▸ WORK TO BE COMPLETED:
Set down, word for word, only the lines from the start of the records through the line bearing "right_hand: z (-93"; include no pictures.

▸ EXERCISE INPUTS:
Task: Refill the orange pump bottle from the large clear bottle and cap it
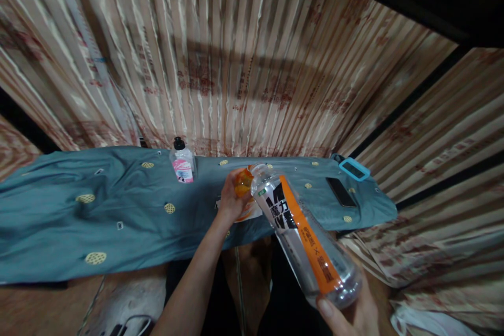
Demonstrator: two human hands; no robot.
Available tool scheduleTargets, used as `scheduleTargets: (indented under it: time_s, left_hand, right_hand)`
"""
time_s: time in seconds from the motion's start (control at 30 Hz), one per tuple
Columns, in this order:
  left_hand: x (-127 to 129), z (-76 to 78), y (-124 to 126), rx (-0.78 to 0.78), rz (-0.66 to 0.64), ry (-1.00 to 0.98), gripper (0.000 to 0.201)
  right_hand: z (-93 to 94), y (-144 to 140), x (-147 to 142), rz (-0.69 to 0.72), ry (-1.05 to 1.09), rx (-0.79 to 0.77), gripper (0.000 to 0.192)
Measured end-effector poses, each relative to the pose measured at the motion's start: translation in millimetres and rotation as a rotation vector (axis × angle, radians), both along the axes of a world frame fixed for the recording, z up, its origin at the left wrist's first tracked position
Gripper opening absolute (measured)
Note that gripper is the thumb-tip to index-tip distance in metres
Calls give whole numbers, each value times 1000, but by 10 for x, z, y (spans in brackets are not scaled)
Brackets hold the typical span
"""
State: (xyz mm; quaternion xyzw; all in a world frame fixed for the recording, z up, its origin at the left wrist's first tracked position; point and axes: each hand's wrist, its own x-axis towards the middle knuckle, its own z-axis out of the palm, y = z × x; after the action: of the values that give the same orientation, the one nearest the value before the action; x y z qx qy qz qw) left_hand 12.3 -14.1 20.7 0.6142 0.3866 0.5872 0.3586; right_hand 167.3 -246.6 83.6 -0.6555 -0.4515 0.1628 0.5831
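- Gripping the base of a clear plastic drink bottle (305,239), the right hand (352,315) has its fingers clamped round the bottom end at the lower right of the view; the thumb lies against the base.
- Bottle lies tilted, its base low and near the camera, its open neck pointing up and away toward the table (79,210). Its label is white and black with an orange band running along its length.
- Left hand (232,197) is closed on an orange cap (243,182), held just beside the bottle's neck; whether cap and neck touch I cannot tell.
- Under the left hand, a scrap of white and orange wrapper (250,212) lies on the cloth.
- Table is draped in a teal cloth (126,215) dotted with small yellow round patches.
- Small clear bottle with a black cap and pink label (182,161) stands upright at the far edge of the table, well to the left of the left hand.
- Dark phone (340,192) lies flat on the cloth to the right of the drink bottle; a light-blue framed device (354,169) lies just beyond it, near the far right corner.
- Pleated beige curtain (244,63) with reddish print hangs behind the table.
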Motion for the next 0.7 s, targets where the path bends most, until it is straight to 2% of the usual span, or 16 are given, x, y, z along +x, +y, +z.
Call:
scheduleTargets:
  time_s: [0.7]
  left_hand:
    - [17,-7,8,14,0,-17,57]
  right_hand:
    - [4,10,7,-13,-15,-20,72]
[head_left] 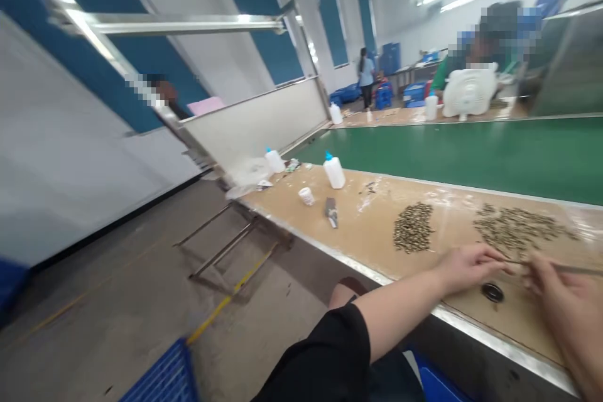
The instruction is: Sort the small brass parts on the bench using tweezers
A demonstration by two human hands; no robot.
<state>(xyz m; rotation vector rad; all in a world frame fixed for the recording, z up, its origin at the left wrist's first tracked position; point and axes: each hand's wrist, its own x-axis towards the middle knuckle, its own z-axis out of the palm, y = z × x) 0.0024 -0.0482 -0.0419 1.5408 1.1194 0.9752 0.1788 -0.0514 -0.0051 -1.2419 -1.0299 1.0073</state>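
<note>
My left hand [473, 267] reaches over the front of the table, its fingers pinched together. What it holds is too small to make out, though a thin dark tip [514, 262] shows between the two hands. Close by on the right, my right hand [563, 292] is closed around a slim grey stick-like tool [581, 270] whose end runs out of view. A small round black dish or ring [492, 292] lies beneath the hands. Beyond them spread many small brass-coloured metal parts [518, 229], with a second, tighter pile of the same parts [413, 227] to the left.
On the brown tabletop [367, 232] stand a white bottle with a blue cap [334, 172], a white cup [306, 196] and a grey crumpled piece [331, 210]. A green conveyor belt [452, 147] runs behind. A co-worker sits opposite behind a white fan [470, 91].
</note>
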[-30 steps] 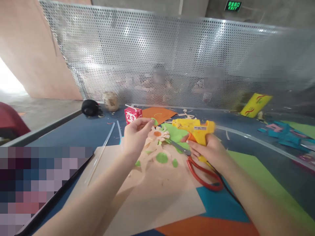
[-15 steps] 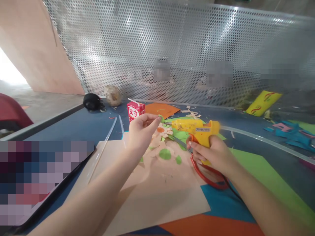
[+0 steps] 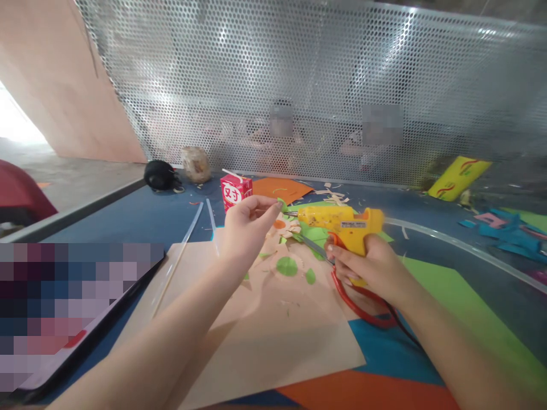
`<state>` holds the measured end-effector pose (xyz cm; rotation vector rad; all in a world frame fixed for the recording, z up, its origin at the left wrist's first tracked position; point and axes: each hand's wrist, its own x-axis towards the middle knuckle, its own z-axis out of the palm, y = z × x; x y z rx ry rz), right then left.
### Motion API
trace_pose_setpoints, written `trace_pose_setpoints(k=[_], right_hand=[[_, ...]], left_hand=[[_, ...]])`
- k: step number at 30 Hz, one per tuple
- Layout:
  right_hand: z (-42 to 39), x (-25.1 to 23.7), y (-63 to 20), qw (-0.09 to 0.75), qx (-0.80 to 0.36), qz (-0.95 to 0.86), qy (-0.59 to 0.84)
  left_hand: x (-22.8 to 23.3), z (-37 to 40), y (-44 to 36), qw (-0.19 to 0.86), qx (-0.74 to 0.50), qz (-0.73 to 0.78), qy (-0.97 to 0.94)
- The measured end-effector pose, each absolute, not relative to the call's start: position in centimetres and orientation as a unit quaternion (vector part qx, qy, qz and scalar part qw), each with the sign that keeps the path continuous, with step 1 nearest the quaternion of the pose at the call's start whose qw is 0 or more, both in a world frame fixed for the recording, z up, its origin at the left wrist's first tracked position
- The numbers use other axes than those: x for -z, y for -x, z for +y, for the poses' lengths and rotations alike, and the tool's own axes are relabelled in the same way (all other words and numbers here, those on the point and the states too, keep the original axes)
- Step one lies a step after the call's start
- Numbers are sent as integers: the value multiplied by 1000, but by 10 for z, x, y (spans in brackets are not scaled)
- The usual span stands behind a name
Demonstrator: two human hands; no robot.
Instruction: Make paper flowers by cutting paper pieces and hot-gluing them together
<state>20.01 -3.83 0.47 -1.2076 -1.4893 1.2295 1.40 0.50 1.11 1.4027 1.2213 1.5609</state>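
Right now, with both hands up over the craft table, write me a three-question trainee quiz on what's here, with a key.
1. True or false: the right hand grips the yellow glue gun with its nozzle pointing toward the left hand.
2. What does the left hand pinch at its fingertips?
A. a small green paper piece
B. the red carton
C. a glue stick
3. Fill in: the red-handled scissors lie on the table beneath the ____ hand.

Key:
1. True.
2. A; the red carton stands apart, farther back on the blue table.
3. Right.
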Motion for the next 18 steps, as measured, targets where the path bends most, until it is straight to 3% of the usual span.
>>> trace_pose_setpoints(k=[18], right_hand=[[-38, -4, -200, 413, -489, -585, 498]], left_hand=[[-12, 4, -14, 357, -601, 468, -541]])
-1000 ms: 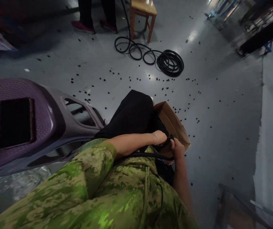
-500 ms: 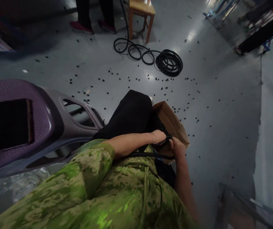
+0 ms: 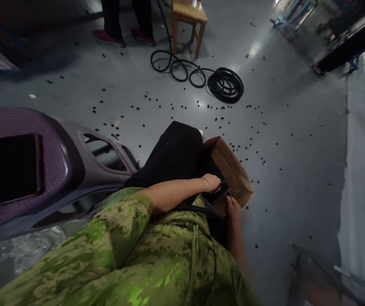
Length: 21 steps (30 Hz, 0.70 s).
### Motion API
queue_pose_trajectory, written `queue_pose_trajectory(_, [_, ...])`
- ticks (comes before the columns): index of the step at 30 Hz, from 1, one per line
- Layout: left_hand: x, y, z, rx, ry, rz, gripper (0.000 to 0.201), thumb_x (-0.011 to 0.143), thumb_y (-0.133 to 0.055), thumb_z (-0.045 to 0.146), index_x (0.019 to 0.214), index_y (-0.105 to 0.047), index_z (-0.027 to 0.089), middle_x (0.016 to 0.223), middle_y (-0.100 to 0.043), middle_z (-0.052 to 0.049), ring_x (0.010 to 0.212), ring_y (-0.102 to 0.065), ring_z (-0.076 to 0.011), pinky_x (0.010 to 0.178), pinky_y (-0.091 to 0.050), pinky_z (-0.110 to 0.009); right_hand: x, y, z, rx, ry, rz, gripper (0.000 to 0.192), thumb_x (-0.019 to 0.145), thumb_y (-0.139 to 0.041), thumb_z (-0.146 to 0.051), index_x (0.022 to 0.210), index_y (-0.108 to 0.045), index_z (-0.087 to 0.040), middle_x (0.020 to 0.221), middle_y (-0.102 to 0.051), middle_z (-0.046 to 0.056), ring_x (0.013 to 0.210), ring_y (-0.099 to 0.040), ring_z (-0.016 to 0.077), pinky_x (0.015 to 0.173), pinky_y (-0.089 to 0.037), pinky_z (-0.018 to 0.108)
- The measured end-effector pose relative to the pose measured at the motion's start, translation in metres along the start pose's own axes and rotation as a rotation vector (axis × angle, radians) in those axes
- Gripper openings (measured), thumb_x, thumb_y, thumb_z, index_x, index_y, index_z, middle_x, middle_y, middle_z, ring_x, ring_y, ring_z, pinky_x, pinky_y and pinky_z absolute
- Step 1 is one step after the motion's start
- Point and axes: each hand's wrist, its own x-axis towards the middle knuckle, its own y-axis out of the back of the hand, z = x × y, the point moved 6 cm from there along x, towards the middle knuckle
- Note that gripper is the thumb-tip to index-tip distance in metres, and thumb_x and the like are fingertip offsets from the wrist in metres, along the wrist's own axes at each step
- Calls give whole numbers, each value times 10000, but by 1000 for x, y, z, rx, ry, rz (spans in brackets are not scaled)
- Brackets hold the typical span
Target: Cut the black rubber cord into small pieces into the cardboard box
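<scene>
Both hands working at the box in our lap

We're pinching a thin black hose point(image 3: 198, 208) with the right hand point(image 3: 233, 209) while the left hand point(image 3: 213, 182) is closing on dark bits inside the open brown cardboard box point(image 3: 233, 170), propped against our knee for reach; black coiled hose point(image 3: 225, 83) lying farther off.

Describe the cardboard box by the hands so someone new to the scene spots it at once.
Start at the grey floor strewn with small black rings, then find the person's black-trousered knee at centre. The brown cardboard box leans against that knee, with the left hand at its opening. It is the only brown, flat-sided thing there.
</scene>
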Motion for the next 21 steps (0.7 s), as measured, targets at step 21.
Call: queue_pose_trajectory(21, [0, -5, 7, -39, -215, 60, 359, 869, -430, 441, 1130, -538, 220, 1047, -653, -73, 914, -638, -197, 731, -473, -264, -16, 15, -35, 426, -82, 87, 486, 779, -529, -530, 1098, -635, -179, 700, -584, -8, 514, -426, 89, 502, -346, 221])
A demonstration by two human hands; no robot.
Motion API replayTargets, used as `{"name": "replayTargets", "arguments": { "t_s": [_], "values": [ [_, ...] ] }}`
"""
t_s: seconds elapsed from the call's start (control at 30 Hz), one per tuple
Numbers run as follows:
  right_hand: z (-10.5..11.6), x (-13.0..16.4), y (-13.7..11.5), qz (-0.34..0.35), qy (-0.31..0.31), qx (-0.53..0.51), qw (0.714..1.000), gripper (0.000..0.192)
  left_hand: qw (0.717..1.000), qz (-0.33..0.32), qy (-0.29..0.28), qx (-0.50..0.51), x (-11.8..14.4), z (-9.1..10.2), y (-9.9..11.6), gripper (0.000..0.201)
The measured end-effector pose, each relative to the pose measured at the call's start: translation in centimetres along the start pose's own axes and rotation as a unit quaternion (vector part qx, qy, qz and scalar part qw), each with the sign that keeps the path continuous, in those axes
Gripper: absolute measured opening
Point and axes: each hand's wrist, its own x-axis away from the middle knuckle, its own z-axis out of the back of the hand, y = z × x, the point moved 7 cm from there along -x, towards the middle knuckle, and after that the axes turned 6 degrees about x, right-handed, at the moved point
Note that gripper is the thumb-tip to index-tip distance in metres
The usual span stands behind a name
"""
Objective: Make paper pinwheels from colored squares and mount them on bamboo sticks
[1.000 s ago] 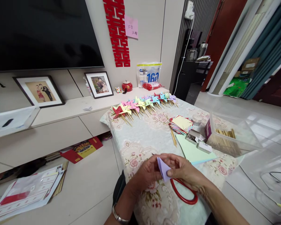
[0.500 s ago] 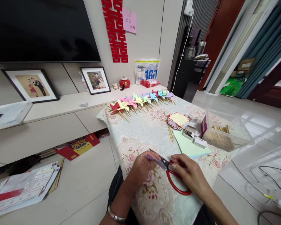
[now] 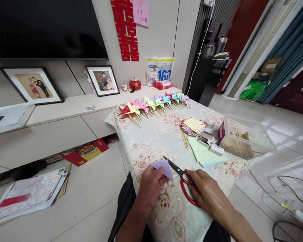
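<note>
A small piece of purple paper [image 3: 164,168] is pinched between the thumb and fingers of my left hand [image 3: 153,179], low over the near part of the table. My right hand [image 3: 204,190] grips the red handles of a pair of scissors [image 3: 178,169], with some fingers through the loops. The dark blades point up and left, just beside the paper's right edge, and look nearly together. Farther back lies a stack of coloured paper squares [image 3: 192,126] beside a few thin wooden sticks [image 3: 184,139]. Light green sheets [image 3: 203,154] lie right of the scissors.
Rows of paper pinwheels [image 3: 151,105] on sticks lie at the table's far side. A clear plastic box [image 3: 244,134] of sticks stands at the right, near a small open box [image 3: 204,140] and a white box [image 3: 216,149]. A flowered cloth [image 3: 141,151] covers the table.
My left hand has turned so the purple paper now faces up more flatly. The scissors have come away from the paper to its right. The view has tipped slightly downward.
</note>
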Motion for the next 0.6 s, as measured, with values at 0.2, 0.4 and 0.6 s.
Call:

▸ ANSWER BELOW:
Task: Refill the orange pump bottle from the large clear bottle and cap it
Demonstrator: two human hands; no robot.
Available tool scheduleTargets, used as `scheduleTargets: (indented under it: time_s, left_hand, right_hand)`
"""
time_s: time in seconds from the motion's start (control at 30 Hz), one per tuple
Columns, in this order:
  left_hand: x (-127 to 129), z (-76 to 78), y (-124 to 126), rx (-0.78 to 0.78), rz (-0.66 to 0.64), ry (-1.00 to 0.98), gripper (0.000 to 0.201)
  right_hand: z (-93 to 94), y (-144 to 140), x (-147 to 142), rz (-0.69 to 0.72), ry (-1.05 to 1.09), rx (-0.79 to 0.77), gripper (0.000 to 0.192)

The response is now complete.